And then the door flew open to reveal an extraordinary figure. Boucher relates: “A young man stepped inside wearing a top hat, long black jacket, a white shirt under black corduroy dungarees with large mother-of-pearl buttons, a long twisted cane and a single earring from which hung a tiny key.”

He was a modern-day journeyman, a Swiss-German blacksmith named Sebastian Reichlin. In Germany and France, it is the tradition that those who have finished apprenticeships in the crafts would go journeying to find the great masters and turn up unannounced, to learn from the best.

The business started with the building of the great cathedrals across Europe in mediaeval times. And in parts of Europe it has continued to the present day. In 2006 German had six societies for journeymen, France three.  The largest of the French societies,  l’Association Ouvrière des Compagnons du Devoir, helped 8,000 young journeymen in 2004 alone.

That original – if fictional – Kent blacksmith, Joe Gargery, would  have taken in the strangely attired journeyman through the kindness of his heart. And so it was with Coode. He picked up the phone immediately, and called his wife at home. There was scant room: the family had four children.

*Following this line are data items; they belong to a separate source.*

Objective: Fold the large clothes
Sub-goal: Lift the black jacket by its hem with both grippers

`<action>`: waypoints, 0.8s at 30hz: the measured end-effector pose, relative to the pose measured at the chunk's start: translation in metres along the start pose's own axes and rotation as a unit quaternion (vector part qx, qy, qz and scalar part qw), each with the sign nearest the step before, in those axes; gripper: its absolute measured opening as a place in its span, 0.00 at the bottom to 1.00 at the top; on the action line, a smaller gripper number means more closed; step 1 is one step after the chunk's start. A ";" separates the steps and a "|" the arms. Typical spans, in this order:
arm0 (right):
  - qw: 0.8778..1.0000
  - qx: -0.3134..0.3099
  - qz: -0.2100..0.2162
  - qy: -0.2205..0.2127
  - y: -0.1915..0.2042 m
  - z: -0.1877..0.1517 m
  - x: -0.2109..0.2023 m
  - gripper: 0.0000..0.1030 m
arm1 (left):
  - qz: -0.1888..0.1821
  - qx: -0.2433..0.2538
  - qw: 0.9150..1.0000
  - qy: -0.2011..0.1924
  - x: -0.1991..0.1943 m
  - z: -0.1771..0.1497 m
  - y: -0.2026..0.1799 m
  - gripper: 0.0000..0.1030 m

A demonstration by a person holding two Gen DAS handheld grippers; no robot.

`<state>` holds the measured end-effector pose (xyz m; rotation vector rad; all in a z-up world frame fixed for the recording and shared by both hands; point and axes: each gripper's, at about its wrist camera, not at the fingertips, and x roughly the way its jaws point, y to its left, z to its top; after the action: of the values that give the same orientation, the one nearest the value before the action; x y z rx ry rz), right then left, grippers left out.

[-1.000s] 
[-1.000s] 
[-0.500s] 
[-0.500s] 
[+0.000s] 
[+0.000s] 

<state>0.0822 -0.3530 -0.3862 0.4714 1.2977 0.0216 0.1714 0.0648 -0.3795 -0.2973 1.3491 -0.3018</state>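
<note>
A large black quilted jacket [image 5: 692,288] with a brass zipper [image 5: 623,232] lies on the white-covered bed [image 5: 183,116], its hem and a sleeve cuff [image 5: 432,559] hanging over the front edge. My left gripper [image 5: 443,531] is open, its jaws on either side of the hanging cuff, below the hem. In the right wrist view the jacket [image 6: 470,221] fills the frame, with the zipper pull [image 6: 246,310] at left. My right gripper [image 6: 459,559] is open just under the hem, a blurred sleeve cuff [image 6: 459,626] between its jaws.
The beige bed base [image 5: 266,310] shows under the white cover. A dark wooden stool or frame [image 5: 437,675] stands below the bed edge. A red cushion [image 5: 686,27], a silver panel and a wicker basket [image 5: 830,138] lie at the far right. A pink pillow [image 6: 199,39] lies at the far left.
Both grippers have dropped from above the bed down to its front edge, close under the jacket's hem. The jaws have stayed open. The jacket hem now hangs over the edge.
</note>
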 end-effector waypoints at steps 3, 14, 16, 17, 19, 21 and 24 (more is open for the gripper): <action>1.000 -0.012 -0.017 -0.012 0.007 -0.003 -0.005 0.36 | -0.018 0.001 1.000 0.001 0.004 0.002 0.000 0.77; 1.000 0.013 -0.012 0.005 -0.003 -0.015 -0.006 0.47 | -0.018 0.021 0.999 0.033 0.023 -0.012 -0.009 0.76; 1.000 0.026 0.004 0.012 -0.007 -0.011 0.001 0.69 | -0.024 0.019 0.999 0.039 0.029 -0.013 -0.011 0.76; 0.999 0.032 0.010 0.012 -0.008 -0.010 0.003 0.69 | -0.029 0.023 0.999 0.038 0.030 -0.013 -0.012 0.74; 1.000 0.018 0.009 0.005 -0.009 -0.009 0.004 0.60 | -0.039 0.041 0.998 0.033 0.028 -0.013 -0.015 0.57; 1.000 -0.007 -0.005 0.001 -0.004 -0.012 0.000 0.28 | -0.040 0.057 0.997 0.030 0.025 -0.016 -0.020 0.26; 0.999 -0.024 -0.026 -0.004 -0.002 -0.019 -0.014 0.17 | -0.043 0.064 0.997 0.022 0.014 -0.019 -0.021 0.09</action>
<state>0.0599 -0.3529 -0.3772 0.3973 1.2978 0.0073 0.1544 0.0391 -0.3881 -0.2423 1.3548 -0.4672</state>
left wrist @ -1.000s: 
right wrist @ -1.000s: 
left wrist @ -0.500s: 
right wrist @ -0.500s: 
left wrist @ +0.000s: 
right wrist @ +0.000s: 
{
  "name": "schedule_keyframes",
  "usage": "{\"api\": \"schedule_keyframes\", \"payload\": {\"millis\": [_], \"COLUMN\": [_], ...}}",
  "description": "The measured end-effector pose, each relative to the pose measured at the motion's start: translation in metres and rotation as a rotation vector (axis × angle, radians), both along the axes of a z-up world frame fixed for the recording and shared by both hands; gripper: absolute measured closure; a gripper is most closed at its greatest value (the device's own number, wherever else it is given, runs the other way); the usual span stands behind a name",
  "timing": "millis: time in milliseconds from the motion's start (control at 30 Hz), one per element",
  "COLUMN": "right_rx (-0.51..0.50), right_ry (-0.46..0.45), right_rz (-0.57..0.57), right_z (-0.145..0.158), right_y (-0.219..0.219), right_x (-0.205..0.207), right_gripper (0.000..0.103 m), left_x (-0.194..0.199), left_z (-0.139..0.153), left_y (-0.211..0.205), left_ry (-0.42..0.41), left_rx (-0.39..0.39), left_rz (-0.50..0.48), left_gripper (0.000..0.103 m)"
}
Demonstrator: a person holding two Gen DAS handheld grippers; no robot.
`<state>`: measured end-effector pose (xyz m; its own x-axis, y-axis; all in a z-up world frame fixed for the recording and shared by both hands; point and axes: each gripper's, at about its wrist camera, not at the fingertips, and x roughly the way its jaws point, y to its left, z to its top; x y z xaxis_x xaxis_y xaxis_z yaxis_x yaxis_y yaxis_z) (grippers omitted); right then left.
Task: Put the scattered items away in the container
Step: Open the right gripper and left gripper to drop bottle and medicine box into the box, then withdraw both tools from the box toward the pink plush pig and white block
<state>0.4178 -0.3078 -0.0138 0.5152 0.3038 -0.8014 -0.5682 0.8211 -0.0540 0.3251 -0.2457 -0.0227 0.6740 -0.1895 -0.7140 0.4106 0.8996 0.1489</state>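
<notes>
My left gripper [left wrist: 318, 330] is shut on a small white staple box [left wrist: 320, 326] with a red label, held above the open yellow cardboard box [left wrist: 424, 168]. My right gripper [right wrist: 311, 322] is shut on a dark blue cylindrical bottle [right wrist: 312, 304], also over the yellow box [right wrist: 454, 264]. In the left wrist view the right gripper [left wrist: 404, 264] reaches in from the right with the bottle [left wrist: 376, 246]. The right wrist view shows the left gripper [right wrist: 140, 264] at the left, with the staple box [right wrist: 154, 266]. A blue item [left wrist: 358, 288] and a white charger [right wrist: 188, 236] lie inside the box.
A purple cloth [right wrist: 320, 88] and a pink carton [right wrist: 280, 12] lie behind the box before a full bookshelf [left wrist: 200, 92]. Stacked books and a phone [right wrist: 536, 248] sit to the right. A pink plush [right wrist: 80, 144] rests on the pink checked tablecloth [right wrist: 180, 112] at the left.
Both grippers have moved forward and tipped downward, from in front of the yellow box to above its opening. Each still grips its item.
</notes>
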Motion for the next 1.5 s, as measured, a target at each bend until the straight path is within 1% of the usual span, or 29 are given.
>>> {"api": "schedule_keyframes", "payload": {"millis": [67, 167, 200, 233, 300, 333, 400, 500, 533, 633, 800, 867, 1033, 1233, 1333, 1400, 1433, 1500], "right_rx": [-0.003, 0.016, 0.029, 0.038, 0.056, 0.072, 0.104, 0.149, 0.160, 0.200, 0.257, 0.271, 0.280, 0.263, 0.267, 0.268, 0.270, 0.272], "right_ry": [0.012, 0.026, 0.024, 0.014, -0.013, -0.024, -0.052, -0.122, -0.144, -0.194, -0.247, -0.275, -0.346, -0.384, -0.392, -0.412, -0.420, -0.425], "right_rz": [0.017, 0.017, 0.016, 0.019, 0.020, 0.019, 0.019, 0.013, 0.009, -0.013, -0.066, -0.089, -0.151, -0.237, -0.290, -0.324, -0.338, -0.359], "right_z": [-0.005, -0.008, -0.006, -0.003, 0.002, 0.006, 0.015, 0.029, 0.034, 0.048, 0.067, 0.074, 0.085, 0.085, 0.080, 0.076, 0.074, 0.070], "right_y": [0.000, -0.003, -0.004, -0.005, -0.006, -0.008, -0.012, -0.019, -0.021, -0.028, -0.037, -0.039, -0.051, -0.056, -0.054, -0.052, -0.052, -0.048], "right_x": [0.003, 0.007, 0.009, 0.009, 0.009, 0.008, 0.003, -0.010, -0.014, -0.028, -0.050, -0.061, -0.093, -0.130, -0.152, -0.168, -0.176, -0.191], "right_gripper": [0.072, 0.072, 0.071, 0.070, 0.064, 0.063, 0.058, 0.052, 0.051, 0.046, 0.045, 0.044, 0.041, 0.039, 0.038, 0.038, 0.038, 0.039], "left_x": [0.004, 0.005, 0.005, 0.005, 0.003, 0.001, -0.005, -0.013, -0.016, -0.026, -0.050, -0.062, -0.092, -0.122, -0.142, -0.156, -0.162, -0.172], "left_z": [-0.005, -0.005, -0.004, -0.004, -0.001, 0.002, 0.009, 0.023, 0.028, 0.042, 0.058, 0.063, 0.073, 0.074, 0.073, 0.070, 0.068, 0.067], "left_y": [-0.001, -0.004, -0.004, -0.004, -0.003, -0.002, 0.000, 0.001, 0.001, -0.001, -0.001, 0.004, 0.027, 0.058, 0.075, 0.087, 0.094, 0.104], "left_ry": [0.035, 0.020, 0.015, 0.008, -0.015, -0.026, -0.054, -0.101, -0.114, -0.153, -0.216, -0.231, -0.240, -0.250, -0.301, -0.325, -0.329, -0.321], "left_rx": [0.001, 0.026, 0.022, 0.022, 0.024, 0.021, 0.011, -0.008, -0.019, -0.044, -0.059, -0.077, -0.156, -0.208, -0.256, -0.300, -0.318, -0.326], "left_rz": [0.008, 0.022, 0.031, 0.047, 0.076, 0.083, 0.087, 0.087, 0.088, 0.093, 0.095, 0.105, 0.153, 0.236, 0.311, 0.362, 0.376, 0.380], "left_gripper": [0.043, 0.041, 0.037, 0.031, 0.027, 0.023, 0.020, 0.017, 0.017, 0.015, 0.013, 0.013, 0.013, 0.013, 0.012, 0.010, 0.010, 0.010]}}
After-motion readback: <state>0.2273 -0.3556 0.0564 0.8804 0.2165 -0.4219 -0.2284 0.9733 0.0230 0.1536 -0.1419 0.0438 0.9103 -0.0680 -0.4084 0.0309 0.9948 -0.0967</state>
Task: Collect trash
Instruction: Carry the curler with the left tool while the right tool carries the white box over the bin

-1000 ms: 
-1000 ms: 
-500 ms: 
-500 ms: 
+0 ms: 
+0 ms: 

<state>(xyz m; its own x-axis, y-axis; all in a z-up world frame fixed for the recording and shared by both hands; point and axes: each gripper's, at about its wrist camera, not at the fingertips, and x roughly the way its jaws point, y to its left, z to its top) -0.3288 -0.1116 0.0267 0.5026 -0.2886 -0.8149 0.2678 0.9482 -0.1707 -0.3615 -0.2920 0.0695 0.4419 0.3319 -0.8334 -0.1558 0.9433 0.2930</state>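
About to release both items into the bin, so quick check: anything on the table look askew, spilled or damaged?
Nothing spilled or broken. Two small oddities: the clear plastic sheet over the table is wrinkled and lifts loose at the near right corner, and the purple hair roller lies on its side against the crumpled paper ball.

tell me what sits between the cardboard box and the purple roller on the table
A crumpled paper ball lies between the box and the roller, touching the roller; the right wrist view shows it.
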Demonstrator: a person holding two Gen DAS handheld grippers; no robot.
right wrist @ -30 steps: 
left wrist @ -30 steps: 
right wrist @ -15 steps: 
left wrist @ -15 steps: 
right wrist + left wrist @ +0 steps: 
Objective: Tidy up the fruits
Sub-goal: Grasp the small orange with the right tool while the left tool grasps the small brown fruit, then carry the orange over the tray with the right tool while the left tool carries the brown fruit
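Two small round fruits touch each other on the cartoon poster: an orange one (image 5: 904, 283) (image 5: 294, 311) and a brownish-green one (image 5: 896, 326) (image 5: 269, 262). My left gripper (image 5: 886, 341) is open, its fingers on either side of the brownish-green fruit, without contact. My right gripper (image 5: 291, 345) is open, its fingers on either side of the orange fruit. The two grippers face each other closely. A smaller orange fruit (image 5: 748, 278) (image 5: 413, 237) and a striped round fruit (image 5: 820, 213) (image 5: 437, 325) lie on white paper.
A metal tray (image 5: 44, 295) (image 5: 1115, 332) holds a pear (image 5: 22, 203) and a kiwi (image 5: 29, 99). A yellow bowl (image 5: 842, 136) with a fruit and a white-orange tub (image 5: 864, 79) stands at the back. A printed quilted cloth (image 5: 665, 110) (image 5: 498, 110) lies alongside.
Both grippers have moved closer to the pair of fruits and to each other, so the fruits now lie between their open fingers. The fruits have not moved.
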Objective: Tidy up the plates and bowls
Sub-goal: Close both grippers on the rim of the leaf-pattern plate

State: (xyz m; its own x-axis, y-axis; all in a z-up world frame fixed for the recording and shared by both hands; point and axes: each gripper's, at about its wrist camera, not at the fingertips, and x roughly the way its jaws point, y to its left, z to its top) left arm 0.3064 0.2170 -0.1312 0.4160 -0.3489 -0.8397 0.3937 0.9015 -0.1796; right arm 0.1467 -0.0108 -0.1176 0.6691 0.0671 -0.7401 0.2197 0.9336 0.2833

Yet his wife was requested to make up a bed on the living room floor.

It is comforting to know that this ancient, collegiate hospitality still exists: that some of us humans still have the wisdom to seek out those who are exceptional in their field, and the humility to learn from them.

And it raises questions for us all in our fields: for are we not all on a journey to create something beautiful?Somewhere out there, there is a master for our craft. Charles Dickens is one of mine.

We can choose whether or not to consult them.

It entails not settling for what we know, but having the humility to admit that life is a learning journey, and that we still have much to learn.

Whatever fills our lives, those who hold the keys to the craft we have chosen are out there.

And there may come a time when we ourselves put on the long dark coat of the journeymen, on a quest for a kind of grail.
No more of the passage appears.